Ada ide yang menurut saya ‘gila’ dan sudah basi. Presiden Joko Widodo (Jokowi) baru-barumelontarkan ide menghapus bagi hasil keuntungan atau dividen bagi Badan Usaha Milik Negara (BUMN). Padahal, ide ini pernah dilontarkan Menteri BUMN Dahlan Iskan namun akhirnya ditolak Menteri Perekonomian Hatta Rajasa.
Memang bukan Jokowi yang berbicara, melainkan lewat pinjam suara Menteri Koordinator bidang Perekonomian Sofyan Djalil. “Jika mungkin, BUMN itu tidak ada dividen. Supaya BUMN itu bisa berkembang cepat untuk melakukan berbagai program-program pembangunan infrastuktur dan lain-lain,” kata Sofyan yang baru saja bertemu presiden 3 Desember lalu.
Seperti atas arahan presiden, Menteri Perekonomian ini mengusulkan tak ada pembagian dividen agar BUMN bisa melakukan investasi buat banyak di infrastruktur. Bahkan, gilanya lagi, pemerintah akan terus mendapat suntikan modal dari pemerintah. Modal ini dianggap bisa untuk mendorong BUMN menjadi ujung tombak pembangunan dalam negeri.
Saya bilang ini bisa ngawur. Gawat kalau polesi Jokowi mau ‘genjot BUMN’ agar berkembang, tapi justru mengkaji penghapusan dividen kepada negara. Padahal negara setor modalnya ke BUMN dalam jumlah besar, ribuan trilun rupiah.

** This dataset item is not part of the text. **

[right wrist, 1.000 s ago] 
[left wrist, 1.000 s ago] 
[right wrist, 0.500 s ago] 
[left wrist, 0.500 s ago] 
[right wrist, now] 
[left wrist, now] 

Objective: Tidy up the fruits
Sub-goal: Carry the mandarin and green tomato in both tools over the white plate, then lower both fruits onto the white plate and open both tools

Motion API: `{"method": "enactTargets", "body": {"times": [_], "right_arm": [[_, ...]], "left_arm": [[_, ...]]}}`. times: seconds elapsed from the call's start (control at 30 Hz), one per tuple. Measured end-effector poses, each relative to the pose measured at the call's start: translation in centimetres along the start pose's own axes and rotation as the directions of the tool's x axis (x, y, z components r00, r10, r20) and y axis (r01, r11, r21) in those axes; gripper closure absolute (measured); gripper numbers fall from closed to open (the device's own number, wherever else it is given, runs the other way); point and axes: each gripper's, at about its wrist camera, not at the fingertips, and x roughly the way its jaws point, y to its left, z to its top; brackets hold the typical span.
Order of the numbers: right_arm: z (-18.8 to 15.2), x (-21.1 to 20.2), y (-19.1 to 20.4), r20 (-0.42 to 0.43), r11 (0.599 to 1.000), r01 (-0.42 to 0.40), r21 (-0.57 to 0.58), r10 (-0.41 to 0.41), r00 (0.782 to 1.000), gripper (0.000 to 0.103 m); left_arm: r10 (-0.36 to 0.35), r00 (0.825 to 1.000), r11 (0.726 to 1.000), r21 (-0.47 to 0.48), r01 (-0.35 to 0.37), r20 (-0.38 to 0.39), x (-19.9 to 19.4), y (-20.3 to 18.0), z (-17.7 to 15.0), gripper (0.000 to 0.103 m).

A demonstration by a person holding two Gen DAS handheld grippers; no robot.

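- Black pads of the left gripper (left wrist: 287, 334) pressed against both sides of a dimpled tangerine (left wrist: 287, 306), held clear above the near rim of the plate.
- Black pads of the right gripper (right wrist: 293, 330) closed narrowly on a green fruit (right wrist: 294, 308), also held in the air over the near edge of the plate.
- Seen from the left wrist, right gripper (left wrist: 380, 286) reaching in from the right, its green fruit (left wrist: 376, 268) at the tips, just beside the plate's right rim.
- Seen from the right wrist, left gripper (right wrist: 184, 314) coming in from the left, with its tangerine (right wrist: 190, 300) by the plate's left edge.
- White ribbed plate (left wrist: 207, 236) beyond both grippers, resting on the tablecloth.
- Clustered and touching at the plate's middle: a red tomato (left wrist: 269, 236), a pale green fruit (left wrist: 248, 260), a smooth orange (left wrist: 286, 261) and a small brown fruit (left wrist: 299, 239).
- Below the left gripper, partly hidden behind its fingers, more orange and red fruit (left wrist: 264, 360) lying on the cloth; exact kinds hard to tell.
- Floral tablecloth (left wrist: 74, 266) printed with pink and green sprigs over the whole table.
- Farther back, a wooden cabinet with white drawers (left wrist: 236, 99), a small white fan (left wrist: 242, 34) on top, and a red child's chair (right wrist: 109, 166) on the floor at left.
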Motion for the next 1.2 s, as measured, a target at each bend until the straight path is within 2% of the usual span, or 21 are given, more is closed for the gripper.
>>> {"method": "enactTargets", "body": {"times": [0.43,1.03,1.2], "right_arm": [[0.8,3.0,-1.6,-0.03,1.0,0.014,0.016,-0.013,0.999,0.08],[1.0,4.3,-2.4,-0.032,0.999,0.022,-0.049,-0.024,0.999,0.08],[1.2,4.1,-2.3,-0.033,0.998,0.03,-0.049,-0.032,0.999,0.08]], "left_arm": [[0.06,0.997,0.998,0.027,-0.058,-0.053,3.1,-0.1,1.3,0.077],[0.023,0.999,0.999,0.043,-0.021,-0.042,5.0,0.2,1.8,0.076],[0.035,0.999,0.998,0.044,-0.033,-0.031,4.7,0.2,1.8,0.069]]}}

Aneh bin ajaib. Lalu, laba BUMN yang triliunan itu buat siapa? Kalau tidak malah tidak. Harusnya justru untuk ikut setor dalam penyehatan APBN yang masih defisit. Dan, utang negara terus bertambah ratusan triliun tiap tahunnya? Apa ini untuk dikantongi penguasa dan direksi BUMN-nya?

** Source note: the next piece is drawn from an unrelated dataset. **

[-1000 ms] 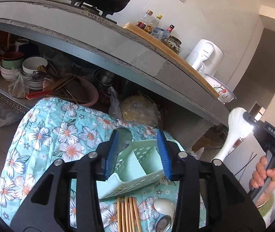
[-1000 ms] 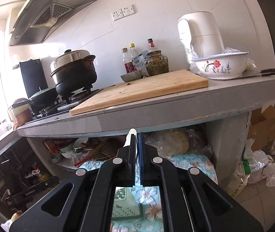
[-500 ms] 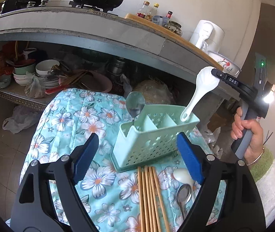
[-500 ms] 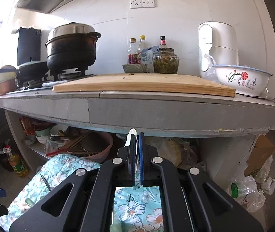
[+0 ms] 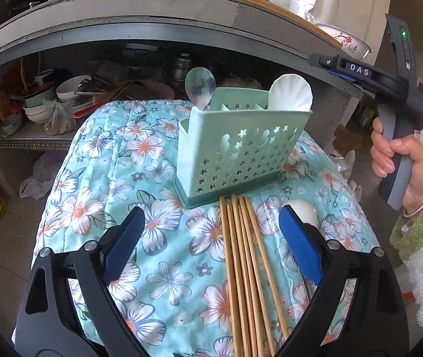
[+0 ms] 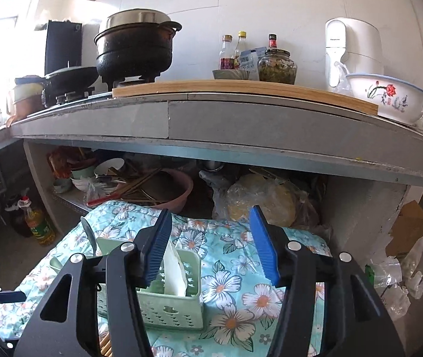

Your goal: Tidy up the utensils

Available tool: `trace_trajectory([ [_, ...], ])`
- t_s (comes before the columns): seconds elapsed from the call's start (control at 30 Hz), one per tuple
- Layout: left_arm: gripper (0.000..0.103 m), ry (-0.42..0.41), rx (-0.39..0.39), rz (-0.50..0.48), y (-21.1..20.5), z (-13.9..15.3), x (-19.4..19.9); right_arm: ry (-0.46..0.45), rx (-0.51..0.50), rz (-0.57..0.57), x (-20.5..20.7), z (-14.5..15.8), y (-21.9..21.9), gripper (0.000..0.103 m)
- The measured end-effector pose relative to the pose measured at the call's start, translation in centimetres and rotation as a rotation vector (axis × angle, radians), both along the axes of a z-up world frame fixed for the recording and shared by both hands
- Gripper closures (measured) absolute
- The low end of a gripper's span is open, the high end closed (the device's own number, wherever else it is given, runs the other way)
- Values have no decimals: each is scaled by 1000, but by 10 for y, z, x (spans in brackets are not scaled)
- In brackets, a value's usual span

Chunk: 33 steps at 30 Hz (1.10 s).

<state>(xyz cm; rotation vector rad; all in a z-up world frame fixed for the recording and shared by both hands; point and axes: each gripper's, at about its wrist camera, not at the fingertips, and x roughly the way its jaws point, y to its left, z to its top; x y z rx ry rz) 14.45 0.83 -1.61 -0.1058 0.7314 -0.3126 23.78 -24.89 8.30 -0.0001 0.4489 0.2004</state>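
The right gripper, clamped on the white ceramic spoon before, has just been opening; the spoon now stands in the green utensil caddy, apparently free. The left gripper has spread wide, lowered toward the chopsticks.

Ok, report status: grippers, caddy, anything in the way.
Left gripper open over chopsticks. Right gripper just opened, empty. White spoon in caddy. Nothing blocking.

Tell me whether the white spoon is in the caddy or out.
In: the white spoon stands bowl-up in the green caddy, clear of both grippers.
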Motion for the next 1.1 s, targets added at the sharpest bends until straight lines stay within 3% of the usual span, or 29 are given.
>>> trace_trajectory([
  [0.27,13,13,57,-87,-20,-3,-14,109,182,-17,-55,-1,-50,46],
  [0.5,9,72,-4,-187,-34,-9,-17,311,319,-64,-107,-52,-80,46],
  [0.83,8,163,-101,-233,-51,-19,0,453,368,-167,-149,-129,-76,46],
  [1.1,8,275,-214,-294,-83,-32,44,485,340,-164,-147,-150,-66,46],
])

Seharusnya pemerintah bisa berpikir jernih. Setoran dividen Badan Usaha Milik Negara (BUMN) ke kas negara, dianggap masih terlalu kecil dibandingkan potensi yang seharusnya bisa diterima negara. Padahal negara selama ini menyuntikan banyak uang ke perusahaan pelat merah dalam rangka penyelamatan atau penambahan modal. Dan, pengeluaran negara yang tidak sedikit itu sudah selayaknya pemerintah menerima kembali hasil dari BUMN setiap tahunnya.
Dengan alasan ini, usulan untuk menyetop setoran dividen BUMN ke kas negara hanya konsep mengada-ada. Sebab, saya tegaskan lagi, negara sudah mengeluarkan puluhan hingga ratusan triliun untuk BUMN, belum lagi banyaknya keistimewaan yang diperolehnya. Tapi yang diterima kembali lewat dividen saat ini hanya Rp 35 triliunan saja. Ini jelas nggak sebanding
Coba bila dibandingkan penerimaan negara dari dividen 141 BUMN yang sebesar Rp 35 triliun tersebut. Nialainya masih sangat jauh dengan besaran yang diterima negara dari pabrik rokok misalnya. Pendapatan negara dari cukai rokok yang disetor pabrik rokok skala besar itu bisa mencapai lebih Rp 100 triliun setahun.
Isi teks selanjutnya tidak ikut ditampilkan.